We like to say that “money can’t buy happiness.” To a certain extent, that’s true. In many cases, simply having more money isn’t going to make you happy. Much has been made of recent research that indicates that there is a point at which your income is maxed out for happiness (it can vary according to state).

However, as much as we would like to believe that money doesn’t make us happy, the reality is that your financial situation can influence your level of happiness. Before you insist that money doesn’t really matter, consider the following:

Can Money Buy Happiness?

Financial Security and Happiness

Perhaps you acknowledge that you don’t need to live an extravagant lifestyle to be happy. However, that doesn’t mean that money has nothing to do with happiness. Financial security can have a lot to do with how happy you feel.

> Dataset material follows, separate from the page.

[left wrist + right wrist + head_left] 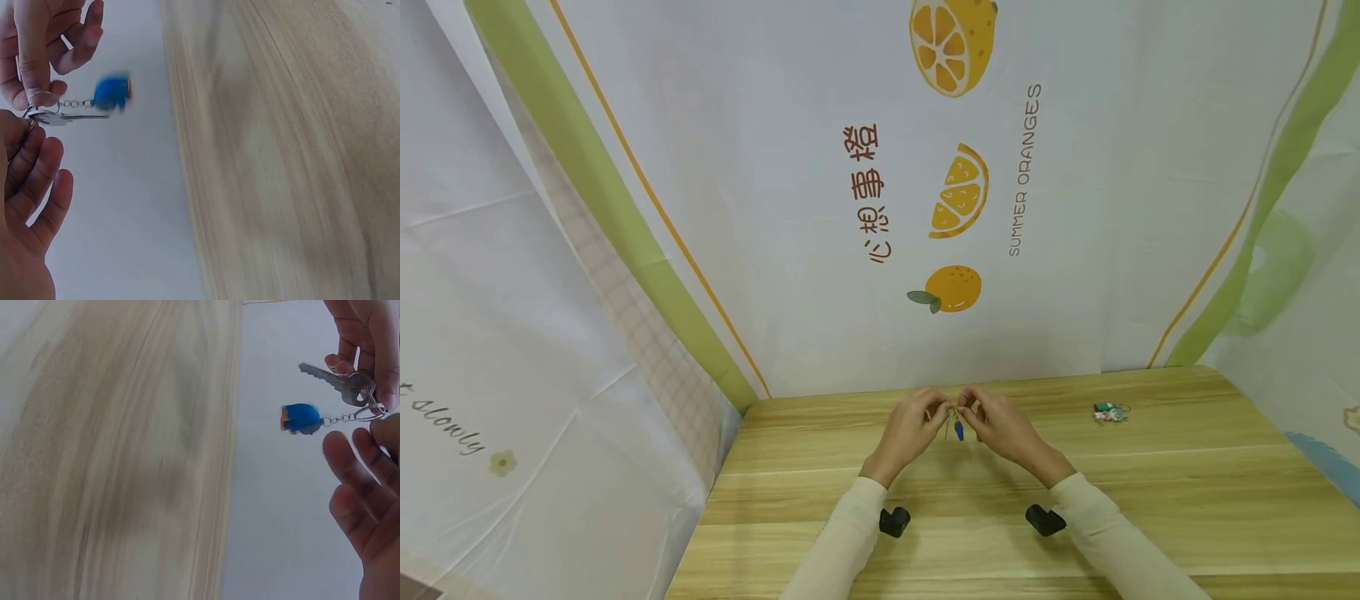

According to the Life Reimagined survey from AARP, 39 percent of respondents feel that financial security would contribute to happiness. Additionally, financial security (or lack thereof) is one of the main reasons that many people aren’t able to prioritize their lives according to their wants.

Financial security is a big deal because it can reduce stress and anxiety. Being able to provide for your basic needs, without worrying about making ends meet each month is a big deal. It matters in your relationships as well as in other areas of your life. Without financial security, you are worried all the time, and it can be easy to snap at your partner or your children, straining your relationships.

So, while having a lot of extra money isn’t likely to suddenly bring you ecstasy, the reality is that it does matter. You need some level of financial security if you expect to have a little more basic happiness in your life.

More Options = More Satisfaction

One of life’s realities is that you feel more satisfaction when you have choices. Someone with financial freedom has more options that someone without that same freedom. No, you don’t need a lot of money to be satisfied with your life. But it can help to have enough money that you are able to mostly do what you want.

Most of us don’t feel like we need enough money to do¬†everything. However, having the money to do what we want can be a powerful thing. And, let’s be honest. If all of your money is going to pay monthly obligations — like interest on your debt — it’s hard to feel satisfied with your life. When you are stuck meeting obligations all the time, and you don’t have the ability to spend on what you would rather spend on.

Even if you don’t have debt, your situation can still leave you without choices. If all your money goes toward bills and the basics of survival, and there’s nothing left over to use on things you consider fun or fulfilling, it’s hard to feel satisfied with your life. A little extra money to allow you to enjoy life can go a long way toward satisfaction.

Choice also comes into play in other ways. I’m in a position where I can choose to pay an extra $50 or $100 for a plane that leaves at a more convenient time. I don’t have to take the red-eye if I don’t want to. I also have enough money that I can stay in a nice hotel if I want to. While this isn’t a source of amazing happiness to me, it still, nevertheless, offers me options that are satisfying.

Too many choices can mean analysis paralysis, but many of us feel more satisfied when we know that we have the ability to choose between four and six options.

How We Spend Our Money Matters

Finally, sometimes it’s not a matter of how much money we have, but rather what we do with it. Some research indicates that spending money on experiences can make us happier than buying things. You might not feel happy with a house full of trinkets and furniture, but spending money on a vacation might be something else. I know that I derive satisfaction from spending on experiences rather than on things.

It’s also worth noting that there are studies that indicate that we are happier when we spend money on others. Whether you spend $5 or $20 or $100, spending on other people is likely to make you feel good. Giving to charity and buying someone else a present has a positive effect on you. So, money may not make you happy, but spending it on someone else could have a positive impact on your feelings.

In the end, you need to acknowledge that money can impact your happiness. No, it’s not everything. However, without it, and without the options it offers, life can be disappointing and unhappy. Don’t make money your focus, but if you consider what you can accomplish with your money, you might find a little more happiness.